3. Include the team early and often
We can’t expect engineers (or anyone) to do their best work when they don’t feel psychologically safe, or are under constant pressure to deliver against unachievable expectations. And a harmful narrative exists in the world today, which your engineers have definitely heard. This narrative – that metrics are an inherently dangerous tool that employers use to make their employees toe the line – can make some engineers wary and skeptical of metrics. These team members might not feel heard by their leadership, or metrics may have been used against them in the past. Regardless of the reason, your team needs to be brought along in the metric decision-making process in a way that builds trust and transparency. When metrics are rolled out haphazardly, teams become demoralized and their work gets minimized. Engineering metrics are supposed to help boost the impact of engineering, not trivialize or minimize it.
Team health – and most notably the Satisfaction part of SPACE – should not be sacrificed as a part of your metrics strategy; a balanced metric strategy requires team health. Turnover rates or employee sentiment scores can partially measure a growing problem, but if you’re not listening carefully, or if you’re narrowly focusing on only part of the data, you could mistake a delivery management challenge for a deeper cultural issue.
Tools such as direct feedback through 1:1s and confidential employee feedback surveys can help provide insight into where you need to pull back, double down, or refocus. No metric strategy can replace the important leadership skill of listening.
4. Measurements and stories > Measurement or stories
Objectively measuring the operational excellence of your engineering organization is hard. If you focus too much on managing a few specific metrics, you risk missing the broader outcomes you need. Metrics alone are often insufficient to let you answer the all-important question, “But why did that happen?”, but tracking sentiment and emotional well-being by itself will signal that you’re not prioritizing business outcomes.

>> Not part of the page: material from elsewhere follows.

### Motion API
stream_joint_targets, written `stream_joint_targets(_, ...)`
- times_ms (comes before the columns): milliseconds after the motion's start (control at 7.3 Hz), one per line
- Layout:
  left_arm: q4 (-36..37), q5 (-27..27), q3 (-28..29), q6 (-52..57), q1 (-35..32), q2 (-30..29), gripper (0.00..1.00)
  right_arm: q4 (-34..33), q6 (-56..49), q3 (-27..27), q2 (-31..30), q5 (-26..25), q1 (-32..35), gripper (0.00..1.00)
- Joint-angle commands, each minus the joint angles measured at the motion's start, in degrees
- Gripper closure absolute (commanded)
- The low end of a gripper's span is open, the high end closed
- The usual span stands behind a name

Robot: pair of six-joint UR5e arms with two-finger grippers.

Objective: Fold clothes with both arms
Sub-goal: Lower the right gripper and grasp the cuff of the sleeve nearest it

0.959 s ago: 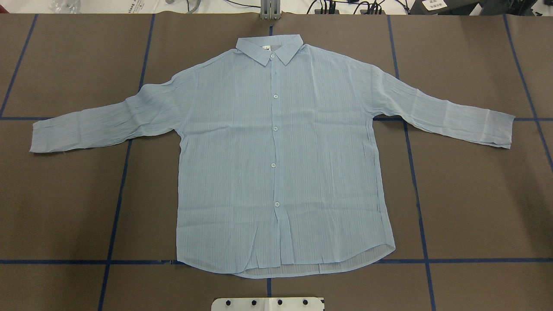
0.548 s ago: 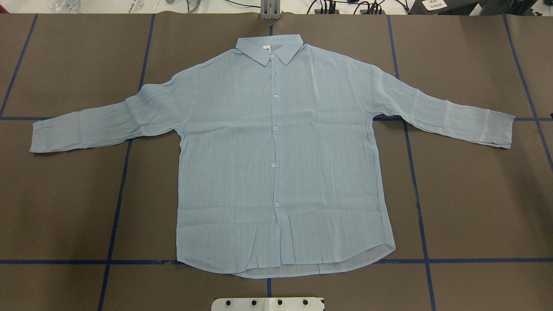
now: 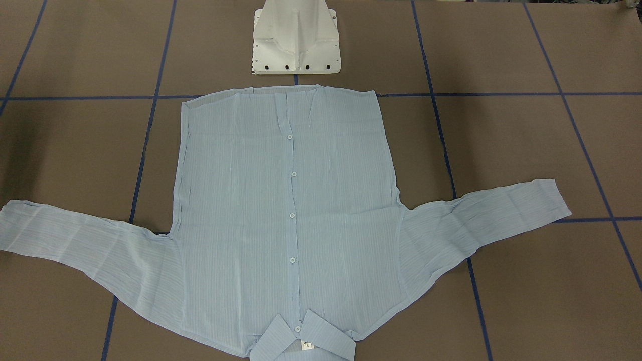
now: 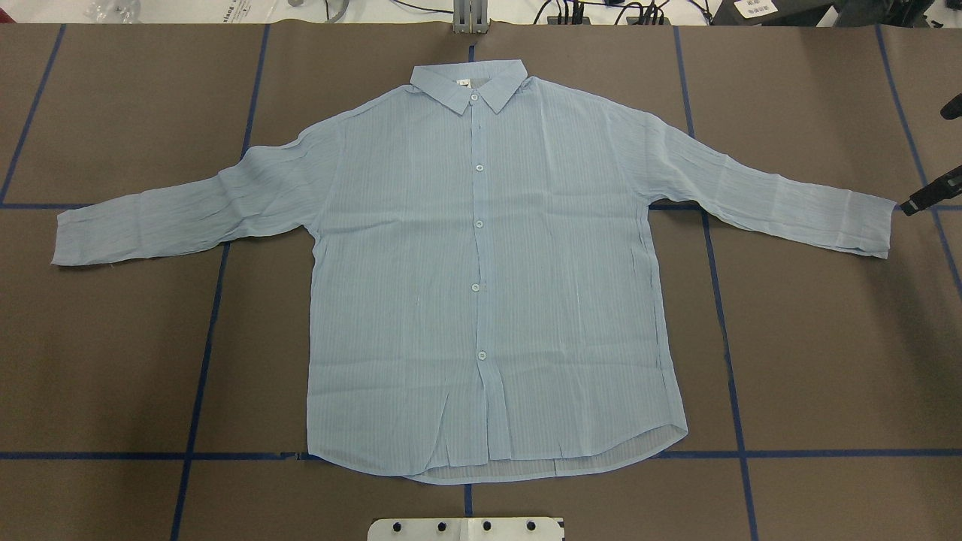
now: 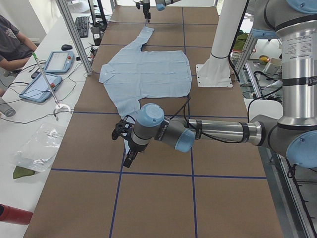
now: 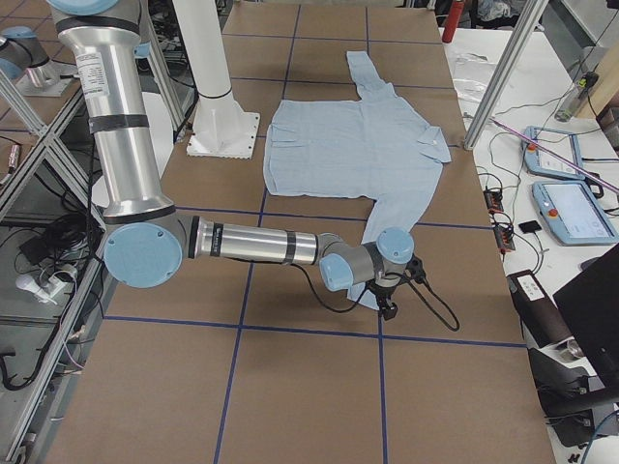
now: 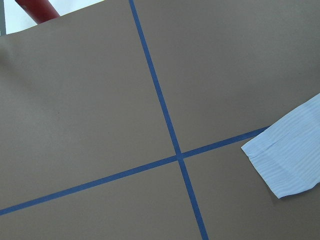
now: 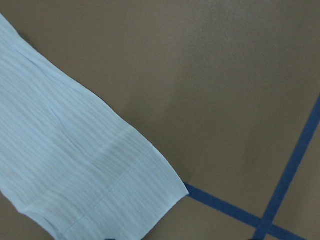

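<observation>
We judge this the opening reach. The thin pale-blue striped button-up shirt [image 4: 481,263] lies flat and unfolded on the brown taped table [image 4: 827,361]. The right gripper [image 4: 928,159] hangs wide-jawed beside a cuff [image 4: 872,225]. We cannot tell the left gripper [image 5: 125,146] jaws. Next, pinch both cuffs.

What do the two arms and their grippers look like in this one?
The left arm and the right arm are built alike: silver and grey tube segments with rounded light-blue joint caps. Thin black cables loop near each wrist. The left gripper and the right gripper are black.
</observation>
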Motion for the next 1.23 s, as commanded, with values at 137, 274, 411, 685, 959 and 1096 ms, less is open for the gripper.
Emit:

So: combine quantitative and qualitative data to create a holistic understanding of your engineering organization.
Engineering metrics and anecdotal feedback each require purpose and effective implementation to be successful. These two insight types together are quite powerful, and each helps pick up the story where the other leaves off. Metrics can communicate team impact and lead to further questions, while anecdotal feedback completes “the story” and provides perspective, eliminating the risk of missing important context that explains the phenomenon in the data.
Coming back to the big picture
We’ll leave you with this: don’t lose the big picture. Build creative features that delight customers and move the business forward. Those are usually the ones that developers want to work on anyway. Enable teams to work autonomously, addressing your ability to move issues and epics through the SDLC. And never forget that good culture takes time, effort, sacrifice, and genuine commitment to your people.
In the era of Accelerate, the SPACE Framework, and the countless vendors with “magic metrics” and their own reports, who do you listen to?
Our response might shock you: read them all, but be wary of those that claim to have it all figured out. No one has this down to an exact science yet, and the best we can do is update our guidance as we learn together.